▶ [Records drawn from a dataset]:

****************

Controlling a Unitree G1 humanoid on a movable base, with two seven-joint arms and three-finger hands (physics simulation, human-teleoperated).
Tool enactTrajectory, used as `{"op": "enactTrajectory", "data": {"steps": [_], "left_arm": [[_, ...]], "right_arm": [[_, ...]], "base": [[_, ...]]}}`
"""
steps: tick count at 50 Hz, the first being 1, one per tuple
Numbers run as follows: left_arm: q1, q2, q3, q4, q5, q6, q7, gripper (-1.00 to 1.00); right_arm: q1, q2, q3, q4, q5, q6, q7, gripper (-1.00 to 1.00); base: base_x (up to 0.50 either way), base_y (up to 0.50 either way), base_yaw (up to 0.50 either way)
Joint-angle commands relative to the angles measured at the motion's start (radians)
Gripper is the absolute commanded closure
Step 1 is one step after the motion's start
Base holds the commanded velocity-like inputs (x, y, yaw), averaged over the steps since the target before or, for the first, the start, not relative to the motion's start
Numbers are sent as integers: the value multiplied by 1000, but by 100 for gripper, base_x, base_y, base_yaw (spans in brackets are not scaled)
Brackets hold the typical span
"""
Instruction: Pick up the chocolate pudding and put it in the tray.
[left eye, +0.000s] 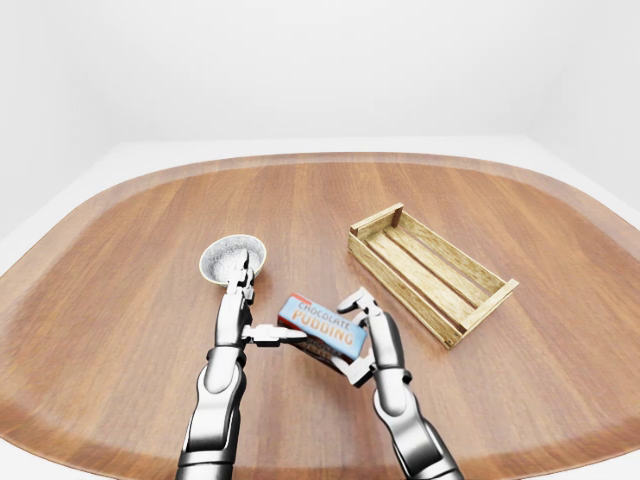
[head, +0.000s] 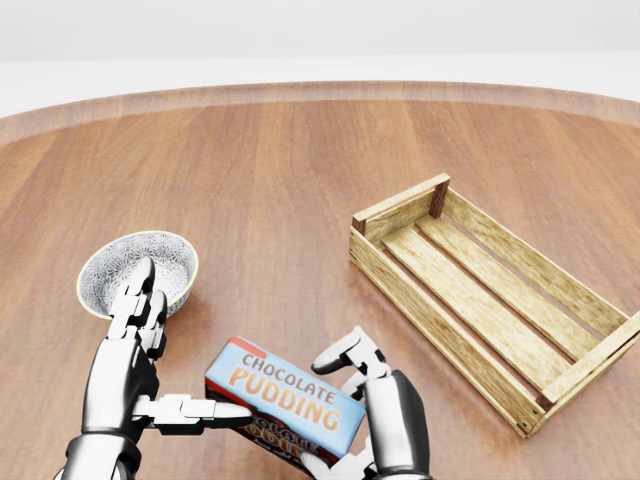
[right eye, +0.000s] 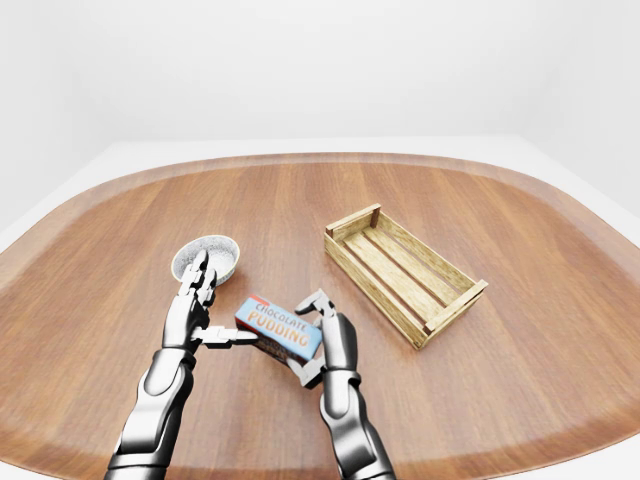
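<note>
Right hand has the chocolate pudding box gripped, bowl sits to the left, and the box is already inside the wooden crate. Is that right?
Not quite: the chocolate pudding box is not in the wooden crate. The head view shows it left of the crate, gripped by the right hand, with the crate holding nothing. The grip and the bowl on the left are as you say.
</note>
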Motion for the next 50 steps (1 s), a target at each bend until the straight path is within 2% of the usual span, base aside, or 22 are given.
{"op": "enactTrajectory", "data": {"steps": [1, 15, 22, 29, 36, 46, 50], "left_arm": [[-1, -1, 1, -2, -5, 5, 2, -100], [2, -1, 0, -11, -5, 10, 1, -100], [3, -1, 1, -12, -5, 11, 0, -100], [2, -1, 1, -12, -5, 12, 0, -100], [2, -1, 1, -11, -6, 12, 0, -100], [2, -1, 1, -11, -5, 11, 0, -100], [-4, -1, 2, -2, -6, 11, 1, -100]], "right_arm": [[67, -28, 42, -208, 73, 0, 22, 100], [24, -47, -54, -315, 90, 0, 57, 100], [-80, -55, -138, -223, 92, 0, 81, 100], [-186, -82, -228, -303, 125, 0, 157, 100], [-256, -122, -293, -294, 167, 0, 182, 100], [-436, -244, -378, 0, 142, 0, 130, 100], [-527, -300, -395, 233, 127, 0, 79, 100]], "base": [[0, 0, 0], [0, 0, 0], [0, 0, 0], [0, 0, 0], [0, 0, 0], [0, 0, 0], [0, 0, 0]]}}
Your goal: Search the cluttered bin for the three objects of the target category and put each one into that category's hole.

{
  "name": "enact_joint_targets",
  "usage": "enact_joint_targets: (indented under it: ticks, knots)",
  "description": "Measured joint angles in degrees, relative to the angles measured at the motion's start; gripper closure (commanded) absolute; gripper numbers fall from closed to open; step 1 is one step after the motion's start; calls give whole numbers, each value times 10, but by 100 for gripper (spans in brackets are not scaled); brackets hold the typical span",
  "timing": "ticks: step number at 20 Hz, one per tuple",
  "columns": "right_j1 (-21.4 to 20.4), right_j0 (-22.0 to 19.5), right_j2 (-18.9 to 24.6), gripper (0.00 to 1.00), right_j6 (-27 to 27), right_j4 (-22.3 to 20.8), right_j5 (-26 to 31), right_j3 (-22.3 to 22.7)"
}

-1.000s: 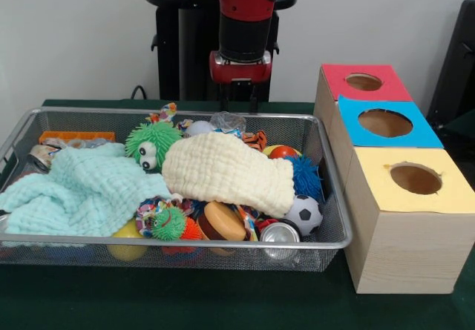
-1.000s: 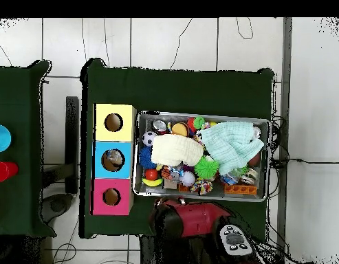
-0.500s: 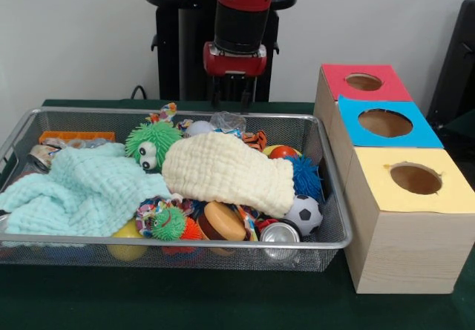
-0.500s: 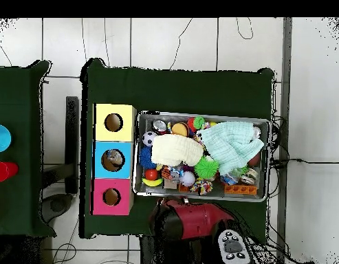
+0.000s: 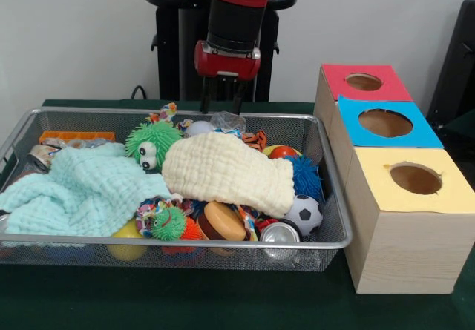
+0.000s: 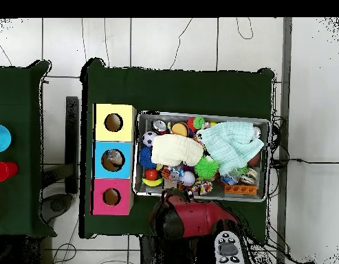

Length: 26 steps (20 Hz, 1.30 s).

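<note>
From the front, you are looking at the gripper (image 5: 220,106) hanging above the far rim of the wire bin (image 5: 326,196), its two thin fingers parted and carrying nothing; you are not told which category counts, so you should be peeling back the cream cloth (image 5: 226,169) and the mint cloth (image 5: 78,189) before committing; both are soft, waffled and draping over much of the pile; around them are lying a spiky green ball (image 5: 152,141), a glossy soccer ball (image 5: 303,213) and a metal can (image 5: 280,233); the wooden boxes carry a red hole (image 5: 364,81), a blue hole (image 5: 385,123) and a yellow hole (image 5: 415,179).

From overhead, the arm (image 6: 192,218) is covering the gripper; the bin (image 6: 263,122) is sitting just beside the three boxes.
</note>
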Motion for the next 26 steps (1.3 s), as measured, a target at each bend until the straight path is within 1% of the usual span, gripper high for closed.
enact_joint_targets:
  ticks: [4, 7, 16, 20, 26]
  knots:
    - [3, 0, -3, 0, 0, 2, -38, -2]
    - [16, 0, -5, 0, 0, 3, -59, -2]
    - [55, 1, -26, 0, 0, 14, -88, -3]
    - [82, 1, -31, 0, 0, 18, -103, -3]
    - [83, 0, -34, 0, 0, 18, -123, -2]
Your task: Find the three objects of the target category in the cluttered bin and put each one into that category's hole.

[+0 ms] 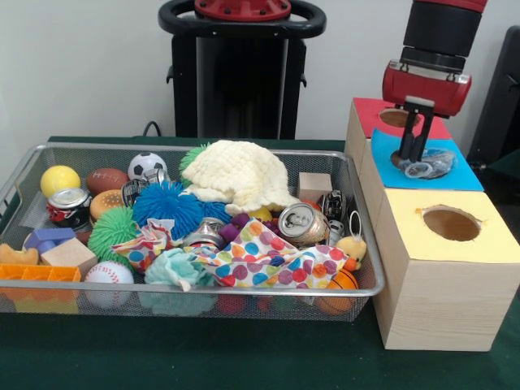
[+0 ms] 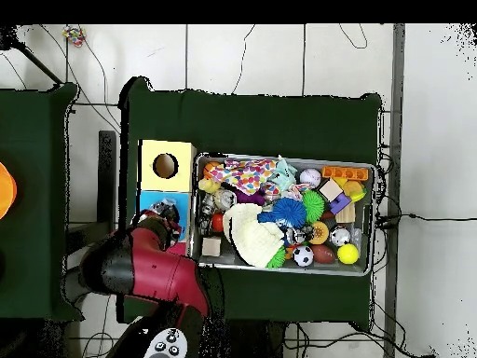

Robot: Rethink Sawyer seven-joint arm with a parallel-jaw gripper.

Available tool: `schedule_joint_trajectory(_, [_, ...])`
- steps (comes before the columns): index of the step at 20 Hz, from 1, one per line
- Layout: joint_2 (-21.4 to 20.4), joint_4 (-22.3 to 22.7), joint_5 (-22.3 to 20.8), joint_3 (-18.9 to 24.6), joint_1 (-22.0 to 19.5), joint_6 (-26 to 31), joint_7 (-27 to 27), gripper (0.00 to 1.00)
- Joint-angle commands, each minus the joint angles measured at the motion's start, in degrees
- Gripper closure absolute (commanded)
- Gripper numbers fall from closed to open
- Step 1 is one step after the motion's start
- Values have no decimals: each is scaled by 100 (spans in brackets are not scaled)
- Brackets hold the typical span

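Surface: dark green cloth (image 1: pixel 244 357) is spread over the table, with a pale wall seen behind.
Fingers: the black fingers (image 1: pixel 418 134) are held close together, pointing straight down over the blue box's hole; whether they pinch the item below cannot be told.
Gripper: the gripper (image 1: pixel 413 154) hangs beneath a red wrist, directly above the blue-topped box (image 1: pixel 463 175).
Held item: a crumpled clear plastic piece (image 1: pixel 429 165) is seen at the fingertips, lying on the blue top at the hole's edge.
Item look: it is transparent, greyish and wrinkled, with a ring-like rim at its left end.
Item axis: its long axis is laid roughly left to right in the front view, the rim end nearest the fingers.
Boxes: a red-topped box (image 1: pixel 370 114) sits behind the blue one, and a yellow-topped box (image 1: pixel 439 268) with an open round hole in front.
Bin: a wire mesh bin (image 1: pixel 187 296) stands just beside the boxes, crowded with things.
Bin contents: a crushed can (image 1: pixel 302 223), a cream knitted hat (image 1: pixel 240 175), a blue spiky ball (image 1: pixel 166 205) and a polka-dot cloth (image 1: pixel 268 264) are seen.
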Motion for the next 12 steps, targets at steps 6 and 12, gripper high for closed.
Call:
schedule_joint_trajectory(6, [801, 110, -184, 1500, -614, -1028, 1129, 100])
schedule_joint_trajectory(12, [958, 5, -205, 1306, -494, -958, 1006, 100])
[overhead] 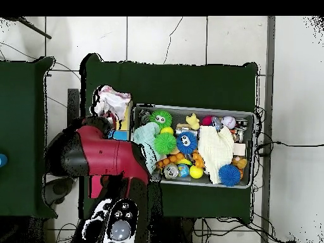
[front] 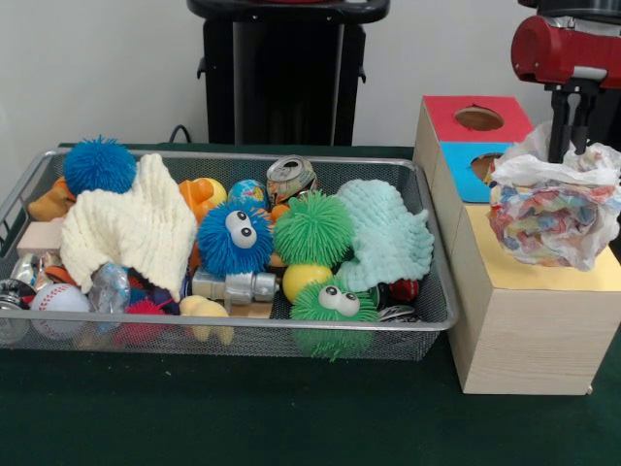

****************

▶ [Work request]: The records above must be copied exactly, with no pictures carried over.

▶ [Task output]:
Controlling a Unitree G1 humanoid on a movable base, with two seven-joint arms and three-finger hands (physics simulation, human-teleoperated).
Tool enactTrajectory, used as `{"op": "enactTrajectory", "data": {"steps": [_], "left_arm": [[_, ...]], "right_arm": [[_, ...]], "base": [[_, ...]]}}`
"""
steps: tick count at 50 Hz, the first being 1, one per tuple
Numbers run as follows: left_arm: q1, q2, q3, q4, q5, q6, q7, gripper (-1.00 to 1.00); right_arm: q1, q2, q3, q4, q5, q6, q7, gripper (-1.00 to 1.00); base: base_x (up to 0.50 either way), base_y (up to 0.50 either way), base_yaw (up to 0.50 either way)
Joint-angle commands relative to the angles measured at the motion's start (radians)
Gripper is the absolute commanded closure
Step 1 is one step after the motion's start
Base holds the commanded velocity-like inputs (x, y, yaw), averaged over the steps since the target before or, for the first, the start, not relative to the motion's start
Numbers are sent as integers: the value multiplied by 1000, but by 100 for gripper, base_x, base_y, base_yaw (spans in brackets are not scaled)
Brackets hold the typical span
"""
Instruction: Pick up the chocolate pudding and put it in the tray.
[left eye, +0.000s] 
[head, +0.000s] 
[right eye, +0.000s] 
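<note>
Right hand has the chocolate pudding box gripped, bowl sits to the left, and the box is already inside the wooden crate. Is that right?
Not quite: the chocolate pudding box is not in the wooden crate. The head view shows it left of the crate, gripped by the right hand, with the crate holding nothing. The grip and the bowl on the left are as you say.
</note>
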Motion for the next 50 steps (1 s), a target at each bend until the straight path is within 2% of the usual span, base aside, or 22 are given.
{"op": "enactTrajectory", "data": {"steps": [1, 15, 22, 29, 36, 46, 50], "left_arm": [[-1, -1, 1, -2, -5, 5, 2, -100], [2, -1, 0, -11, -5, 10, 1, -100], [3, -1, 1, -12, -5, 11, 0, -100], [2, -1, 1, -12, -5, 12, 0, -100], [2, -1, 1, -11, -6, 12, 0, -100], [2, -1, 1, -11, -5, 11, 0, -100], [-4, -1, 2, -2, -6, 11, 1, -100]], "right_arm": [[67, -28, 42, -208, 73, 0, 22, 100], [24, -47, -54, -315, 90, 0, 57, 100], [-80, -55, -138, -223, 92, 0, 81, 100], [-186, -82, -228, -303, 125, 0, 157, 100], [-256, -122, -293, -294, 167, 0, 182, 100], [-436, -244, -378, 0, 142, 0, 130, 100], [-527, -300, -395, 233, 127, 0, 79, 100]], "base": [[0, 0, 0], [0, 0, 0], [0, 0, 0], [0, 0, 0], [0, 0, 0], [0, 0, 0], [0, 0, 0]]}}
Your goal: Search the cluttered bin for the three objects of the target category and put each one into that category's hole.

{
  "name": "enact_joint_targets",
  "usage": "enact_joint_targets: (indented under it: ticks, knots)",
  "description": "Measured joint angles in degrees, relative to the angles measured at the motion's start; gripper closure (commanded) absolute; gripper numbers fall from closed to open; step 1 is one step after the motion's start; calls give whole numbers, each value times 10, but by 100 for gripper (spans in brackets are not scaled); brackets hold the typical span",
  "timing": "ticks: step number at 20 Hz, one per tuple",
  "columns": "right_j1 (-21.4 to 20.4), right_j0 (-22.0 to 19.5), right_j2 (-18.9 to 24.6), gripper (0.00 to 1.00), right_j6 (-27 to 27), right_j4 (-22.3 to 20.8), right_j5 (-26 to 31), right_j3 (-22.3 to 22.7)"
}

-1.000s: 
-1.000s: 
-0.500s: 
-0.500s: 
+0.000s: 
+0.000s: 

Length: 26 steps (20 Hz, 1.30 s).

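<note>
From the front, you are looking at the gripper (image 5: 220,106) hanging above the far rim of the wire bin (image 5: 326,196), its two thin fingers parted and carrying nothing; you are not told which category counts, so you should be peeling back the cream cloth (image 5: 226,169) and the mint cloth (image 5: 78,189) before committing; both are soft, waffled and draping over much of the pile; around them are lying a spiky green ball (image 5: 152,141), a glossy soccer ball (image 5: 303,213) and a metal can (image 5: 280,233); the wooden boxes carry a red hole (image 5: 364,81), a blue hole (image 5: 385,123) and a yellow hole (image 5: 415,179).

From overhead, the arm (image 6: 192,218) is covering the gripper; the bin (image 6: 263,122) is sitting just beside the three boxes.
</note>
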Motion for the next 26 steps (1.3 s), as measured, a target at each bend until the straight path is within 1% of the usual span, gripper high for closed.
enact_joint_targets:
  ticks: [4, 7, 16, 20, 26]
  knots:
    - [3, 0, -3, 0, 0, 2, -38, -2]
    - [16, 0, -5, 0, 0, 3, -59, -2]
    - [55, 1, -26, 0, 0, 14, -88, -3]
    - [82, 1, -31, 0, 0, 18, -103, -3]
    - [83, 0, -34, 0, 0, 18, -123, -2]
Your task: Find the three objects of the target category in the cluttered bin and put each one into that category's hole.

[+0 ms] 
[+0 ms] 

Robot: Rethink Sawyer seven-joint arm with a parallel-jaw gripper.

Available tool: `schedule_joint_trajectory(_, [_, ...])`
- steps (comes before the columns): index of the step at 20 Hz, from 1, one per line
- Layout: joint_2 (-21.4 to 20.4), joint_4 (-22.3 to 22.7), joint_5 (-22.3 to 20.8), joint_3 (-18.9 to 24.6), joint_1 (-22.0 to 19.5), joint_6 (-26 to 31), joint_7 (-27 to 27), gripper (0.00 to 1.00)
- Joint-angle commands, each minus the joint angles measured at the motion's start, in degrees
- Gripper closure absolute (commanded)
- Gripper numbers fall from closed to open
- Step 1 is one step after the motion's start
- Values have no decimals: each is scaled by 100 (spans in brackets are not scaled)
- Brackets hold the typical span

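Surface: dark green cloth (image 1: pixel 244 357) is spread over the table, with a pale wall seen behind.
Fingers: the black fingers (image 1: pixel 418 134) are held close together, pointing straight down over the blue box's hole; whether they pinch the item below cannot be told.
Gripper: the gripper (image 1: pixel 413 154) hangs beneath a red wrist, directly above the blue-topped box (image 1: pixel 463 175).
Held item: a crumpled clear plastic piece (image 1: pixel 429 165) is seen at the fingertips, lying on the blue top at the hole's edge.
Item look: it is transparent, greyish and wrinkled, with a ring-like rim at its left end.
Item axis: its long axis is laid roughly left to right in the front view, the rim end nearest the fingers.
Boxes: a red-topped box (image 1: pixel 370 114) sits behind the blue one, and a yellow-topped box (image 1: pixel 439 268) with an open round hole in front.
Bin: a wire mesh bin (image 1: pixel 187 296) stands just beside the boxes, crowded with things.
Bin contents: a crushed can (image 1: pixel 302 223), a cream knitted hat (image 1: pixel 240 175), a blue spiky ball (image 1: pixel 166 205) and a polka-dot cloth (image 1: pixel 268 264) are seen.
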Motion for the next 12 steps, targets at steps 6 and 12, gripper high for closed.
Call:
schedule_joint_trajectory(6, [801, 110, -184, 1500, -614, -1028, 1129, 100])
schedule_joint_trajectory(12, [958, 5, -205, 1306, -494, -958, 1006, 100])
[overhead] 
[front] 

Nothing further is needed to complete this exercise.